Chen Huiling, Zhou Huan-Xiang
Department of Physics, Drexel University, Philadelphia, Pennsylvania, USA.
Proteins. 2005 Oct 1;61(1):21-35. doi: 10.1002/prot.20514.
The number of structures of protein-protein complexes deposited to the Protein Data Bank is growing rapidly. These structures embed important information for predicting structures of new protein complexes. This motivated us to develop the PPISP method for predicting interface residues in protein-protein complexes. In PPISP, sequence profiles and solvent accessibility of spatially neighboring surface residues were used as input to a neural network. The network was trained on native interface residues collected from the Protein Data Bank. The prediction accuracy at the time was 70% with 47% coverage of native interface residues. Now we have extensively improved PPISP. The training set now consisted of 1156 nonhomologous protein chains. Test on a set of 100 nonhomologous protein chains showed that the prediction accuracy is now increased to 80% with 51% coverage. To solve the problem of over-prediction and under-prediction associated with individual neural network models, we developed a consensus method that combines predictions from multiple models with different levels of accuracy and coverage. Applied on a benchmark set of 68 proteins for protein-protein docking, the consensus approach outperformed the best individual models by 3-8 percentage points in accuracy.
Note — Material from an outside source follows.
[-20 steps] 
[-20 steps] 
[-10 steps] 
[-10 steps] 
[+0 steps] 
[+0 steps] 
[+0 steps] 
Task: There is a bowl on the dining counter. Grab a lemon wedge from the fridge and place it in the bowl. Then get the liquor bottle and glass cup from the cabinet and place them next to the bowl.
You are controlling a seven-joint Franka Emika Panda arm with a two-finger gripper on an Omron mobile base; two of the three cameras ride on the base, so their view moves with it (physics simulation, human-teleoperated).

To demonstrate the predictive power of cons-PPISP, eight complex-forming proteins with interfaces characterized by NMR were tested. These proteins are nonhomologous to the training set and have a total of 144 interface residues identified by chemical shift perturbation. cons-PPISP predicted 174 interface residues with 69% accuracy and 47% coverage and promises to complement experimental techniques in characterizing protein-protein interfaces. .
存入蛋白质数据库的蛋白质 - 蛋白质复合物结构数量正在迅速增长。这些结构蕴含着预测新蛋白质复合物结构的重要信息。这促使我们开发了用于预测蛋白质 - 蛋白质复合物中界面残基的PPISP方法。在PPISP中,空间相邻表面残基的序列概况和溶剂可及性被用作神经网络的输入。该网络使用从蛋白质数据库收集的天然界面残基进行训练。当时的预测准确率为70%,天然界面残基的覆盖率为47%。现在我们对PPISP进行了大幅改进。训练集现在由1156条非同源蛋白质链组成。对一组100条非同源蛋白质链的测试表明,预测准确率现在提高到了80%,覆盖率为51%。为了解决与单个神经网络模型相关的过度预测和预测不足问题,我们开发了一种共识方法,该方法结合了来自多个具有不同准确率和覆盖率模型的预测。应用于一组用于蛋白质 - 蛋白质对接的68种蛋白质的基准集,共识方法在准确率上比最佳单个模型高出3 - 8个百分点。为了证明cons - PPISP的预测能力,测试了八种通过核磁共振表征界面的复合物形成蛋白质。这些蛋白质与训练集非同源,通过化学位移扰动共鉴定出144个界面残基。cons - PPISP预测了174个界面残基,准确率为69%,覆盖率为47%,有望在表征蛋白质 - 蛋白质界面方面补充实验技术。